- **TASK GOAL**
What you write should be an exact copy of the material, from its first line through the line containing "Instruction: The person".

....

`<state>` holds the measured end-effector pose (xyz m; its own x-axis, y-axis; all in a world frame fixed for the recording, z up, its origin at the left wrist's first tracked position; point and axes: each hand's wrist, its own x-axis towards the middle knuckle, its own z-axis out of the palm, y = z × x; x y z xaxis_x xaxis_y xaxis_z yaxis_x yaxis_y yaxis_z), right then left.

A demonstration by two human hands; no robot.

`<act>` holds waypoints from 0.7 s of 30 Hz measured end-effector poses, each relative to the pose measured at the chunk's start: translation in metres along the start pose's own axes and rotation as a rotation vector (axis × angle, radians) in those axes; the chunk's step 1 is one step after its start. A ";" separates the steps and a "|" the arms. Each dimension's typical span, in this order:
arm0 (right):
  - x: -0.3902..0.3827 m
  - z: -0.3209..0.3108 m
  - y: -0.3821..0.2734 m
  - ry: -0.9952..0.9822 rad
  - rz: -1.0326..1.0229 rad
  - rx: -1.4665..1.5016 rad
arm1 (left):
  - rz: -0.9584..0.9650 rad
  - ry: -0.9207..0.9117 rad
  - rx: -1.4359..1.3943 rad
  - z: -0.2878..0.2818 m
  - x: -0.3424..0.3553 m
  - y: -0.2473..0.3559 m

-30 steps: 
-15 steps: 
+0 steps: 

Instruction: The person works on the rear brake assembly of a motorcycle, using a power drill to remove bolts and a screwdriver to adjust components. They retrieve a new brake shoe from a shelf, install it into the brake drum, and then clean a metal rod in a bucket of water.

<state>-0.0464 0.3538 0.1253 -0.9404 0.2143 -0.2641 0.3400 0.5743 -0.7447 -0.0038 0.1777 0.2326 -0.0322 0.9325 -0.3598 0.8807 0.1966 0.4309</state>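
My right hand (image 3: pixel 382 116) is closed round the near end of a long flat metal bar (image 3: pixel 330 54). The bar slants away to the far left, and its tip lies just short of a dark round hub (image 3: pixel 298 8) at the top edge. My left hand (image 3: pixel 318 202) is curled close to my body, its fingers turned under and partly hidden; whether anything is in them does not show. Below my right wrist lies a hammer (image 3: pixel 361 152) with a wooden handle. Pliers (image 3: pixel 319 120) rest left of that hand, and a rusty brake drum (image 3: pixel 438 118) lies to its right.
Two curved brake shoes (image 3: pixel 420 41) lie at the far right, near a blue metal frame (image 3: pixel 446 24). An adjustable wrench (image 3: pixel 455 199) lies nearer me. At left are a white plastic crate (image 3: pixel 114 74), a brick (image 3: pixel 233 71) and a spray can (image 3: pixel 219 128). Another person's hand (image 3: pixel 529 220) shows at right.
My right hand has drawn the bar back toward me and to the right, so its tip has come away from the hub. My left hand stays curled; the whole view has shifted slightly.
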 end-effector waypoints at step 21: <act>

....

- **THE COMPLETED TASK**
`<state>` holds the measured end-effector pose (xyz m; its own x-axis, y-axis; all in a world frame fixed for the recording, z up, its origin at the left wrist's first tracked position; point and axes: each hand's wrist, its own x-axis towards the middle knuckle, its own z-axis out of the palm, y = z × x; x y z xaxis_x xaxis_y xaxis_z yaxis_x yaxis_y yaxis_z), right then left.

A demonstration by two human hands; no robot.

`<act>` holds waypoints from 0.7 s of 30 Hz measured end-effector poses, each relative to the pose measured at the chunk's start: translation in metres along the start pose's own axes and rotation as a rotation vector (axis × angle, radians) in those axes; the chunk's step 1 is one step after its start. A ";" separates the steps and a "|" the arms. Each dimension's typical span, in this order:
arm0 (right):
  - x: -0.3902..0.3827 m
  - z: -0.3209..0.3108 m
  - y: -0.3821..0.2734 m
  - ry: -0.9952..0.9822 rad
  - rz: -1.0326..1.0229 rad
  - rx: -1.4665..1.5016 rad
arm1 (left):
  - rz: -0.9584..0.9650 rad
  - ry: -0.9207..0.9117 rad
  - rx: -1.4359..1.3943 rad
  - z: -0.2878..0.2818 m
  - x: -0.3424..0.3553 m
  - y: -0.2473..0.3559 m

-30 steps: 
-15 steps: 
+0 steps: 

Instruction: The person works on the rear brake assembly of a motorcycle, using a power drill to remove bolts and a screwdriver to adjust components. They retrieve a new brake shoe from a shelf, install it into the brake drum, and then clean a metal rod in a bucket of water.

What came before is the complete response.